Popular American online financial advisory company, Motley Fool recently disclosed it was investing $5 million in the world’s most popular cryptocurrency in the coming weeks using the firm’s fund.
Motley Fool, popularly known for its stock research, online subscription services with investing recommendations also disclosed it was using the flagship crypto for wealth preservation over the long term, knowing fully well that Bitcoin has gained more than 740% in the last year.
What this means: The financial online subscription-based company also highlighted the major reasons, via Twitter, why it was investing in the fast-becoming safe-haven asset,
“We believe it will store value more effectively than gold over the long term.
“We believe it may become a medium for transactions, as/if pricing stabilizes in the decade ahead.
“We believe it can act as a productive hedge against inflation,” Motley Fool stated.
1. We believe it will store value more effectively than gold over the long term.
2. We believe it may become a medium for transactions, as/if pricing stabilizes in the decade ahead.
3. We believe it can act as a productive hedge against inflation.
— The Motley Fool (@themotleyfool) February 17, 2021
At the time of writing this report, Bitcoin was trading at $57,639.40 with a daily trading volume of $56.5 Bitcoin.

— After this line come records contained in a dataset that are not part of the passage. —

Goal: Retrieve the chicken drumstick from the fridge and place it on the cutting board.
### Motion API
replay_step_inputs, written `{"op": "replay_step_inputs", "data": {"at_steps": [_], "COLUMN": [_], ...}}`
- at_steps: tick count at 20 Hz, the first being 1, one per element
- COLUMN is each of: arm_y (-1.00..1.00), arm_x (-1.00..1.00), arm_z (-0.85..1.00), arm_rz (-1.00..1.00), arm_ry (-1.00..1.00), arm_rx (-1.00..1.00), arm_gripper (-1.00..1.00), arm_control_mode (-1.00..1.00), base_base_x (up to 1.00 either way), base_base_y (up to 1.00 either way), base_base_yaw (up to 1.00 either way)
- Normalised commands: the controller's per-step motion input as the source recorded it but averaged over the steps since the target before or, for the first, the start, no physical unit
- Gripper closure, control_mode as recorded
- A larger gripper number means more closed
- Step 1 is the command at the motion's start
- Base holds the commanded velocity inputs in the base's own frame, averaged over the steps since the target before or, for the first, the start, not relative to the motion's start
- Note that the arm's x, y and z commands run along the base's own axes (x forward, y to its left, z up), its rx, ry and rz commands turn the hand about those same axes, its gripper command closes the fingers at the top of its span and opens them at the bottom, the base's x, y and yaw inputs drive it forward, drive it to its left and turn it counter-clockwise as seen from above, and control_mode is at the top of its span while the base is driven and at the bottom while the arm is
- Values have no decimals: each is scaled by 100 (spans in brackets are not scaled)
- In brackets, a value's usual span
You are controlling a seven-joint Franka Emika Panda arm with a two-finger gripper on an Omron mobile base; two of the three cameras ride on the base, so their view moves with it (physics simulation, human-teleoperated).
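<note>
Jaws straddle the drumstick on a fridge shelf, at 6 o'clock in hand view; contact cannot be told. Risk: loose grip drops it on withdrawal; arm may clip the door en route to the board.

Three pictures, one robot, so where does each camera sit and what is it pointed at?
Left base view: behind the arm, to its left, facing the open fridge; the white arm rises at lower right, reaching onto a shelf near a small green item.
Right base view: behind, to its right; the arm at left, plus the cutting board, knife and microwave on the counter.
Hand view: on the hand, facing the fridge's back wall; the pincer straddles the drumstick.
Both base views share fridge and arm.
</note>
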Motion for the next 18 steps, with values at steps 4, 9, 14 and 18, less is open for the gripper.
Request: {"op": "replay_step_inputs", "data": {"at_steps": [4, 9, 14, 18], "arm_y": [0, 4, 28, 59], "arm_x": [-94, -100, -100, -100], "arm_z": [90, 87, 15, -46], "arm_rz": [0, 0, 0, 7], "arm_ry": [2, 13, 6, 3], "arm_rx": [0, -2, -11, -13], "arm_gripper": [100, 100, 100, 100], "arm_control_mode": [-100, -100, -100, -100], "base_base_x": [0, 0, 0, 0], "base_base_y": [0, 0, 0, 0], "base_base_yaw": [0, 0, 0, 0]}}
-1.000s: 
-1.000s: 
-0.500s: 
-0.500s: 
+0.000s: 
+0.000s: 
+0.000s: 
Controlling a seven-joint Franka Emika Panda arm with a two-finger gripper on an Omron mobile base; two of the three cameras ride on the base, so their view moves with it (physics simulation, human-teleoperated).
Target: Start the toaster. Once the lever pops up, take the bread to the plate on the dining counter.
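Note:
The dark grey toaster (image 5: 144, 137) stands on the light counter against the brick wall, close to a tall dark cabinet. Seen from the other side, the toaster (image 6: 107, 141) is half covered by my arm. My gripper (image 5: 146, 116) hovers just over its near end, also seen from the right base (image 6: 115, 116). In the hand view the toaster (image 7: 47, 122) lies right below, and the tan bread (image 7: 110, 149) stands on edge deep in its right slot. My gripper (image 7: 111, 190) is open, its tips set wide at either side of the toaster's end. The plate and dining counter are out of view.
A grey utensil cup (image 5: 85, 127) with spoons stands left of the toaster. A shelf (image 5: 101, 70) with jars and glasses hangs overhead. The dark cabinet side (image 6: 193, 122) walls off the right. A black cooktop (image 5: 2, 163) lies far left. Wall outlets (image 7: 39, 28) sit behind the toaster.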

The flagship crypto is up 0.61% for the day.
This comes as no surprise to many crypto pundits, as of late, the flagship crypto has gotten more endorsement in recent weeks from blue-chip companies like Mastercard and America’s oldest bank, BNY Mellon showing support for Bitcoin. Mastercard had earlier disclosed it would open up its network to some cryptocurrencies including Bitcoin.
PayPal and the world’s largest asset fund manager, BlackRock have also made big moves to support crypto.
In addition, Motley Fool further added that it was fully aware of the risk involved holding in the short term, due to its susceptibility to high volatility, as the American financial company planned to invest it in the long term.